The market has been choppy and moved by an average $13 a day in a week, tracking
moves in the currency and energy markets.
James Steel, metals analyst at HSBC Bank, said investors got a lead from the
rally in oil, while good physical demand in India, the world's top gold
consumer, also supported the market.
"The oil rally has given everybody another reason to buy gold. I am near-term
bullish. I don't think gold (will go) over $600 an ounce but I think it will be
strong," he said.
Spot gold hit a high of $589.00 an ounce, the highest since Oct 3, before
dipping to $586.20/587.20 by 1451 GMT, against $578.10/579.10 late in New York
on Thursday.
Oil extended its rebound, from a 2006 low, after oilfield shutdowns in Norway
and a surprise drop in fuel inventories in top consumer the United States.
The dollar rose after a preliminary reading of a key consumer sentiment survey
for October came in higher than expected.
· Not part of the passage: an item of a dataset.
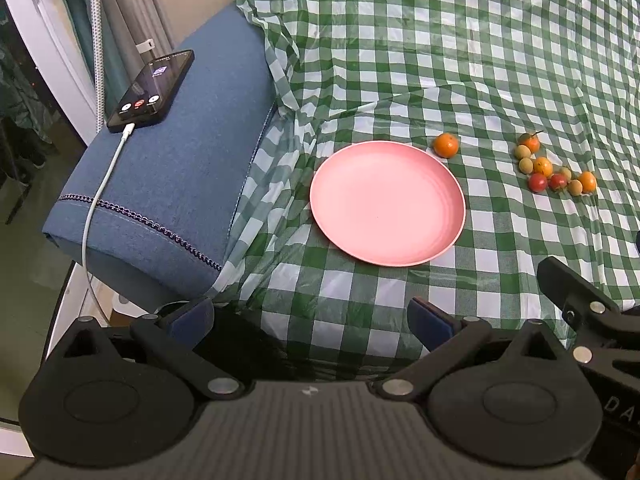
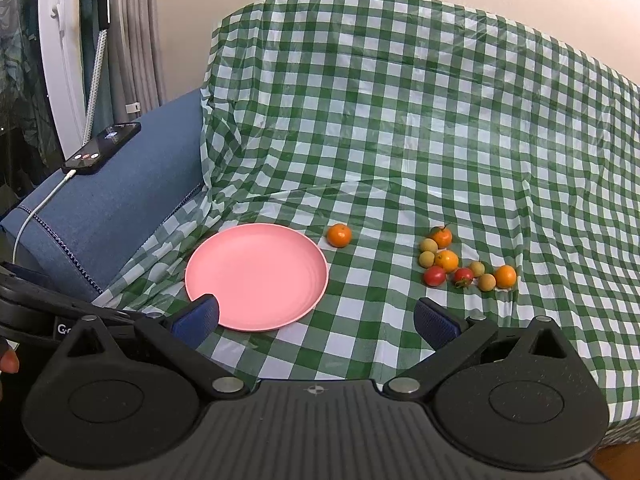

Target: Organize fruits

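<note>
An empty pink plate lies on the green checked cloth. One small orange sits alone just past its far right rim. Further right is a cluster of several small fruits: oranges, red tomatoes and pale yellow-green ones. My left gripper hovers open near the plate's near side, nothing between its blue pads. My right gripper is open too, its left pad over the plate's near rim, with the cluster ahead to the right.
A blue sofa arm stands left of the plate with a phone and its white charging cable on it. The cloth drapes up over the sofa back. Part of the other gripper shows at right.
</note>
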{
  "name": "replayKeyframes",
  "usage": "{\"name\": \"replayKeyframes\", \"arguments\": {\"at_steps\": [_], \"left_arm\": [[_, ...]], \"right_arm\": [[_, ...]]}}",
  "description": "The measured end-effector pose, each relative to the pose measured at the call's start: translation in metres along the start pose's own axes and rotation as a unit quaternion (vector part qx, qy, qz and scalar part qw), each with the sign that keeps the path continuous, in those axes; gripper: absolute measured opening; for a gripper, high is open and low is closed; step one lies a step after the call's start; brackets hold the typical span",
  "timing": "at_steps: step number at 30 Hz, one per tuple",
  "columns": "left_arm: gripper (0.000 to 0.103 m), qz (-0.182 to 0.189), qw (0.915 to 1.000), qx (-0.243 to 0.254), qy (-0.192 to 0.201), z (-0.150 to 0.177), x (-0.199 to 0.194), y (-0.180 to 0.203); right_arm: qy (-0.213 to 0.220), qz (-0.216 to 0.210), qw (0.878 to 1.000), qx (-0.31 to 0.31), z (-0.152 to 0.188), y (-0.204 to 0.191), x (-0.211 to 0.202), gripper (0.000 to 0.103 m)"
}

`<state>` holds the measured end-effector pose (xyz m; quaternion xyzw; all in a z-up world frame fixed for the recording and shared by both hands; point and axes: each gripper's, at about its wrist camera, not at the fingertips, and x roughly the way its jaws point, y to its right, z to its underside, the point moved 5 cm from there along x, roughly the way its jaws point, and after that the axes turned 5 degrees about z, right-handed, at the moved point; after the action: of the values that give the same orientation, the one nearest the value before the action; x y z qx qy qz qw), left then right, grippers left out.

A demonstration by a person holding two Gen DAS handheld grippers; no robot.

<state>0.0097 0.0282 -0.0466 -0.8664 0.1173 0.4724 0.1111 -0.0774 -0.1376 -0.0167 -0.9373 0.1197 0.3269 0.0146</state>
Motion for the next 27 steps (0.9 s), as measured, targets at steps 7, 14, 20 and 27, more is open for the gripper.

Gold is seen as a hedge against inflation and often moves along with oil prices,
but the metal generally has an inverse relationship with the dollar.
"The downside in both oil and the dollar is now very limited and we strongly
believe that both are set to reverse direction in the month ahead, thus
providing the gold market with a clear element of direction over the medium
term," Barclays Capital said in a report.
Bullish Long Term
Analysts remained bullish about gold's outlook in the long term. Gold producers
are also looking at ways to strengthen their positions.
Barrick Gold Corp. again extended its $1.3 billion hostile offer to acquire
NovaGold Resources Inc., saying the deal was more attractive than when it was
first announced.
Barrick, the world's largest gold producer, made an unsolicited $1.29 billion
offer for NovaGold in July, as it sought to consolidate development projects in
Alaska and British Columbia. NovaGold in August urged investors to reject the
offer, saying it undervalued the company.
In other precious metals, platinum traded near a six-month low despite buying
interest from jewelers and auto makers. It was quoted at $1,072/1,077 an ounce,
against $1,069/1,074.
Persistent selling in Japanese futures dragged down the spot price to $1,060 on
Wednesday, its lowest since early April.
"Japanese investors have been selling platinum in TOCOM because of weakness in
the gold price. They don't seem to understand there's actually good demand from
jewelers and auto makers," said a dealer in Tokyo.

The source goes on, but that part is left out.